Integration with Mainstream Frameworks
Scenario
The following figure shows the position of HCCL in the system.
Figure 1 Position of HCCL in the system

The AI framework has three programming execution modes: single-operator, graph (Ascend IR), and graph capture (ACLGraph). HCCL provides the corresponding working modes.
- In single-operator and graph capture (ACLGraph) modes, the AI framework directly calls the C APIs of HCCL to dispatch communication operators to the acceleration engine for execution. For details about the HCCL communication operator APIs, see Communication Operators.

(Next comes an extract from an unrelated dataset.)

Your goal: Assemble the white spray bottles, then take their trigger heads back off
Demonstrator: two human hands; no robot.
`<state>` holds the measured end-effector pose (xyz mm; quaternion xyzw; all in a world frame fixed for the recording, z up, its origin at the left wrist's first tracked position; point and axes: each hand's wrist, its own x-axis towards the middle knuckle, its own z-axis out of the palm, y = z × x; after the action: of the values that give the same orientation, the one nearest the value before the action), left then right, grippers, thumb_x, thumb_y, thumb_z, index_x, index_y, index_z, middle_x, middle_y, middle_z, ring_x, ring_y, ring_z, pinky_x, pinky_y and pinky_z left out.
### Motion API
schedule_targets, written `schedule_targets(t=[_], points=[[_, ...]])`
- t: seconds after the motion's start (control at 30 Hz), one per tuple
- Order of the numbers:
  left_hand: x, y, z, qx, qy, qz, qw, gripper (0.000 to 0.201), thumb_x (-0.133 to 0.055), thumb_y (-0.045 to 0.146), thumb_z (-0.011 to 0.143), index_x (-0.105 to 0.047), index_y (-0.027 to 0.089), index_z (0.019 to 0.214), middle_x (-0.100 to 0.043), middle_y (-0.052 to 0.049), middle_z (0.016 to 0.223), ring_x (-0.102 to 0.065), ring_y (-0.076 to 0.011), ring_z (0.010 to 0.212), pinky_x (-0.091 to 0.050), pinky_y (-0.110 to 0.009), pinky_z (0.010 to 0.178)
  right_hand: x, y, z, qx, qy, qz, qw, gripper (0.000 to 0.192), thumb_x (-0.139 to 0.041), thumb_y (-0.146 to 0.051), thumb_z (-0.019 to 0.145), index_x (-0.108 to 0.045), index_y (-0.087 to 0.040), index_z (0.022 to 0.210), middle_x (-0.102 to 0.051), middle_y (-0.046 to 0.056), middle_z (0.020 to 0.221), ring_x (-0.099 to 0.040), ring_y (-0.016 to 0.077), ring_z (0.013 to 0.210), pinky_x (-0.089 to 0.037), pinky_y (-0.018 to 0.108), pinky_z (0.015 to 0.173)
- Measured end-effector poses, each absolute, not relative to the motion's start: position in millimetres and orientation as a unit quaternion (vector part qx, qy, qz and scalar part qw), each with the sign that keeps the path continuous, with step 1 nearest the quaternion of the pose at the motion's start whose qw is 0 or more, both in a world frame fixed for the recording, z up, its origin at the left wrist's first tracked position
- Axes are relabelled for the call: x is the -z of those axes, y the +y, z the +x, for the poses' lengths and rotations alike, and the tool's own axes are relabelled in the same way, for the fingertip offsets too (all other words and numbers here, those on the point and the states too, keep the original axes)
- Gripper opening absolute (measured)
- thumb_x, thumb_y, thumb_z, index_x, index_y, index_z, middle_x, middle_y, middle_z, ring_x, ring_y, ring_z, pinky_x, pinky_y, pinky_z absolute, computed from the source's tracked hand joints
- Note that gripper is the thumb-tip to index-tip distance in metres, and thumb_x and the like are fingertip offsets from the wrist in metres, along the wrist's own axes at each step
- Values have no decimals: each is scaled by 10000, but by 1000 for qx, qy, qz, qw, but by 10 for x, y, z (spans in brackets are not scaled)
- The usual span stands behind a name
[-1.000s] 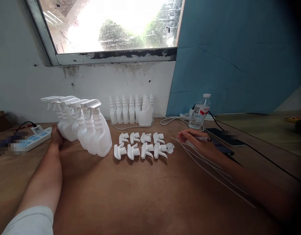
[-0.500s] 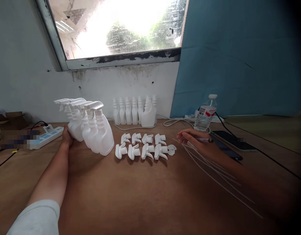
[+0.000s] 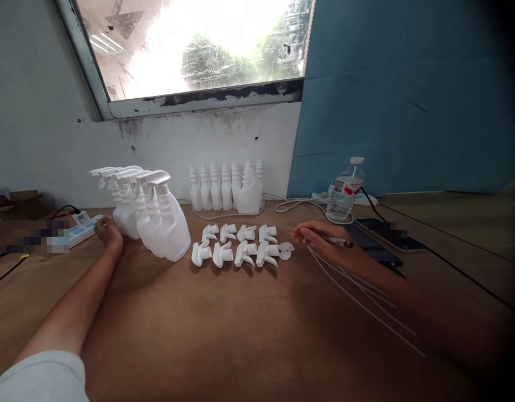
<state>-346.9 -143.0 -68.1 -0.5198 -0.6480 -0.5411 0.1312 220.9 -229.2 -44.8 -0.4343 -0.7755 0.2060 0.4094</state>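
The left hand (image 3: 107, 231) is resting loosely curled, gripping nothing, just beside the row of capped white spray bottles (image 3: 150, 212) to its right; their fill cannot be told. The right hand (image 3: 324, 245) is pinching a pen (image 3: 337, 241) over thin white dip tubes (image 3: 357, 290), with loose trigger heads (image 3: 236, 248) lying to its left.

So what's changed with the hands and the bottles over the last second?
The left hand has come off the back of the spray bottle row and now sits just left of it, seemingly not pressing. The right hand stays on the thin white tubes, holding a pen. The loose trigger heads and capless bottles are unchanged.
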Motion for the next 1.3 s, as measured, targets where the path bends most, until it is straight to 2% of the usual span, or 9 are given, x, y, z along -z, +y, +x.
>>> schedule_targets(t=[0.07,0.13,0.23,0.37,0.47,0.67,0.87,1.2,1.3], points=[[729,-1549,-3419,586,-662,-438,163,185,-374,245,958,-488,107,1005,-477,-28,882,-484,-150,797,-448,-319,736,417,-2342,2243,-196,-766,-445,421,403,-471,-535,916,-666,-184,944,-688,85,878,-641,191,807,-518,294,714],[769,-1689,-3343,608,-658,-405,184,110,-378,218,913,-439,131,944,-398,-3,831,-414,-141,751,-413,-299,716,389,-2371,2267,-193,-755,-457,429,412,-478,-551,904,-666,-184,920,-687,93,888,-640,197,810,-522,301,718],[737,-1919,-3131,599,-630,-452,200,165,-497,310,858,-466,157,912,-432,-16,875,-438,-150,776,-422,-301,752,376,-2383,2285,-203,-747,-468,425,413,-479,-553,901,-665,-184,907,-686,100,918,-644,204,832,-524,306,729],[549,-2187,-2696,500,-572,-574,305,264,-559,422,845,-594,169,914,-491,-78,996,-494,-243,1015,-375,-402,946,406,-2393,2282,-193,-758,-464,416,433,-471,-564,901,-665,-177,908,-689,101,903,-652,209,826,-523,309,730],[461,-2300,-2414,425,-567,-604,364,356,-575,496,846,-648,179,990,-489,-103,1035,-493,-268,1014,-365,-422,940,431,-2403,2269,-197,-755,-471,412,432,-481,-567,896,-667,-177,916,-696,97,916,-666,209,837,-529,299,731],[533,-2293,-2230,361,-594,-624,356,508,-590,571,823,-634,188,1154,-474,-129,1107,-477,-288,1011,-355,-417,928,475,-2377,2260,-207,-760,-462,408,413,-478,-547,905,-664,-179,920,-694,85,891,-655,193,834,-519,288,743],[591,-2283,-2190,333,-606,-644,328,617,-658,649,718,-632,160,1094,-466,-158,1136,-466,-349,1095,-359,-449,933,492,-2396,2244,-207,-762,-456,410,369,-477,-505,921,-663,-187,924,-692,78,896,-658,195,842,-517,293,751],[620,-2377,-2109,381,-585,-638,323,390,-672,474,743,-591,192,1000,-508,-117,1089,-537,-309,1028,-408,-438,905,473,-2418,2252,-226,-752,-453,423,382,-487,-538,913,-653,-194,927,-689,93,906,-655,220,847,-519,334,757],[568,-2454,-2071,414,-547,-643,341,369,-683,417,720,-570,205,1000,-524,-107,1088,-555,-298,1027,-425,-433,905,478,-2419,2245,-257,-722,-443,465,378,-488,-546,912,-618,-212,1028,-685,90,977,-678,203,762,-538,335,702]])
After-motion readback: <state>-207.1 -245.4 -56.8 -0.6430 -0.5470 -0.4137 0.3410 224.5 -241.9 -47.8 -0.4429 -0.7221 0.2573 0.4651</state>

- In graph mode (Ascend IR), the AI framework uses the Ascend operator IR to construct the model computation process into a graph, and uses the Graph Engine (GE) to dispatch the communication operators in the graph to the acceleration engine for execution. For details about the graph mode, see Graph Development. For the definition of Ascend IR, see in Operator Library.
HCCL APIs have been integrated into the PyTorch adaptation plugin Ascend Extension for PyTorch and the MindSpore framework code. Developers can specify HCCL as the distributed backend and directly use the native communication APIs of the framework to implement distributed capabilities. For details, see the MindSpore official website.
HCCL connects to the TensorFlow framework through the TensorFlow adaptation plugin TF Adapter. For details, see TensorFlow 1.15 Model Porting Guide and TensorFlow 2.6.5 Model Porting Guide.